* _DATA_
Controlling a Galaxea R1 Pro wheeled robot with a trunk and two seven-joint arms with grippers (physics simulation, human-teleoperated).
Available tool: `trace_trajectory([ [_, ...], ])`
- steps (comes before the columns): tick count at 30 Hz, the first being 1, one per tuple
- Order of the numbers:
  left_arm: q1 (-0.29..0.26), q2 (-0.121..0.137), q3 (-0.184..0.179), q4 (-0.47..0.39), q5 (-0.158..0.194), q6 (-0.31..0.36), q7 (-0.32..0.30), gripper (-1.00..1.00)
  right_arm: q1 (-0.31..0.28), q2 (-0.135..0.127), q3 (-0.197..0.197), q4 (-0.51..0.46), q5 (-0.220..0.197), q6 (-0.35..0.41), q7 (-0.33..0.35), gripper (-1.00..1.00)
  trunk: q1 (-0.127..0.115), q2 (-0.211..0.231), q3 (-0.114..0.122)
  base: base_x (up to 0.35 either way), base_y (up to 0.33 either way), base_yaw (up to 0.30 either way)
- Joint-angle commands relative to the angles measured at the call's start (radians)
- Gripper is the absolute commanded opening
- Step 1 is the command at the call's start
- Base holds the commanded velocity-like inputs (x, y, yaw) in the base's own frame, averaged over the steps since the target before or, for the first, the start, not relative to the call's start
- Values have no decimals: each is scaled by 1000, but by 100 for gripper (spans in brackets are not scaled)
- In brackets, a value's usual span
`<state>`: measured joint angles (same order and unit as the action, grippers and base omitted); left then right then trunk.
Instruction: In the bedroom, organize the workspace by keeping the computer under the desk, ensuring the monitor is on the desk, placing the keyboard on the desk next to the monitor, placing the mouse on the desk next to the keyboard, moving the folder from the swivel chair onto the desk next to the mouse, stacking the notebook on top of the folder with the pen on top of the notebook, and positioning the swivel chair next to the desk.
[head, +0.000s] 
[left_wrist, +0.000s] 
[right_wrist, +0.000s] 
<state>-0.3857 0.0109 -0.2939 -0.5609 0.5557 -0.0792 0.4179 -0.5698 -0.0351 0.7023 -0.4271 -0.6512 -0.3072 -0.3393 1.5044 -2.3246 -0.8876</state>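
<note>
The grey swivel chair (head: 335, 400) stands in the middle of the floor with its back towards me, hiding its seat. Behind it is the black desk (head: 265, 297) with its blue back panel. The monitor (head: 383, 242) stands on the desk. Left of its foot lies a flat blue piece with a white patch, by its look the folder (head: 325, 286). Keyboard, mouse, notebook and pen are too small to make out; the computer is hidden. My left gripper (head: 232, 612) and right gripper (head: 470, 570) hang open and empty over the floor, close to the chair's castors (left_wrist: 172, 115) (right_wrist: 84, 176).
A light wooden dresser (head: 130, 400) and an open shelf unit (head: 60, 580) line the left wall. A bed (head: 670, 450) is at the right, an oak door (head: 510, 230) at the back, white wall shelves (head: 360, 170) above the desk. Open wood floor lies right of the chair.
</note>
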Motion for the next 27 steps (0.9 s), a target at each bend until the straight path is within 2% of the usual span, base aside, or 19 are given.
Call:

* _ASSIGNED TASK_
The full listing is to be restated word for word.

* _RESULT OF THE EXERCISE_
Controlling a Galaxea R1 Pro wheeled robot with a trunk and two seven-joint arms with grippers (physics simulation, human-teleoperated).
Available tool: `trace_trajectory([ [_, ...], ])`
- steps (comes before the columns): tick count at 30 Hz, the first being 1, one per tuple
- Order of the numbers:
  left_arm: q1 (-0.29..0.26), q2 (-0.121..0.137), q3 (-0.184..0.179), q4 (-0.47..0.39), q5 (-0.158..0.194), q6 (-0.31..0.36), q7 (-0.32..0.30), gripper (-1.00..1.00)
  right_arm: q1 (-0.31..0.28), q2 (-0.135..0.127), q3 (-0.197..0.197), q4 (-0.51..0.46), q5 (-0.220..0.197), q6 (-0.35..0.41), q7 (-0.33..0.35), gripper (-1.00..1.00)
  trunk: q1 (-0.127..0.115), q2 (-0.211..0.231), q3 (-0.114..0.122)
  base: base_x (up to 0.35 either way), base_y (up to 0.33 either way), base_yaw (up to 0.30 either way)
- Joint-angle commands relative to the angles measured at the call's start (radians)
- Gripper is the absolute commanded opening
- Step 1 is the command at the call's start
- Base holds the commanded velocity-like inputs (x, y, yaw) in the base's own frame, averaged over the steps since the target before or, for the first, the start, not relative to the call's start
- Values have no decimals: each is scaled by 1000, but by 100 for gripper (spans in brackets are not scaled)
- In brackets, a value's usual span
`<state>`: measured joint angles (same order and unit as the action, grippers and base omitted); left then right then trunk.
Instruction: In the bedroom, organize the workspace by keeping the computer under the desk, ensuring the monitor is on the desk, placing the keyboard on the desk next to the monitor, placing the mouse on the desk next to the keyboard, moving the folder from the swivel chair onto the desk next to the mouse, stacking the notebook on top of the folder with the pen on top of the notebook, and positioning the swivel chair next to the desk.
[head, +0.000s] 
[left_wrist, +0.000s] 
[right_wrist, +0.000s] 
<state>-0.3857 0.0109 -0.2939 -0.5609 0.5557 -0.0792 0.4179 -0.5698 -0.0351 0.7023 -0.4271 -0.6512 -0.3072 -0.3393 1.5044 -2.3246 -0.8876</state>
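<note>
The grey swivel chair (head: 335, 400) stands in the middle of the floor with its back towards me, hiding its seat. Behind it is the black desk (head: 265, 297) with its blue back panel. The monitor (head: 383, 242) stands on the desk. Left of its foot lies a flat blue piece with a white patch, by its look the folder (head: 325, 286). Keyboard, mouse, notebook and pen are too small to make out; the computer is hidden. My left gripper (head: 232, 612) and right gripper (head: 470, 570) hang open and empty over the floor, close to the chair's castors (left_wrist: 172, 115) (right_wrist: 84, 176).
A light wooden dresser (head: 130, 400) and an open shelf unit (head: 60, 580) line the left wall. A bed (head: 670, 450) is at the right, an oak door (head: 510, 230) at the back, white wall shelves (head: 360, 170) above the desk. Open wood floor lies right of the chair.
</note>
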Motion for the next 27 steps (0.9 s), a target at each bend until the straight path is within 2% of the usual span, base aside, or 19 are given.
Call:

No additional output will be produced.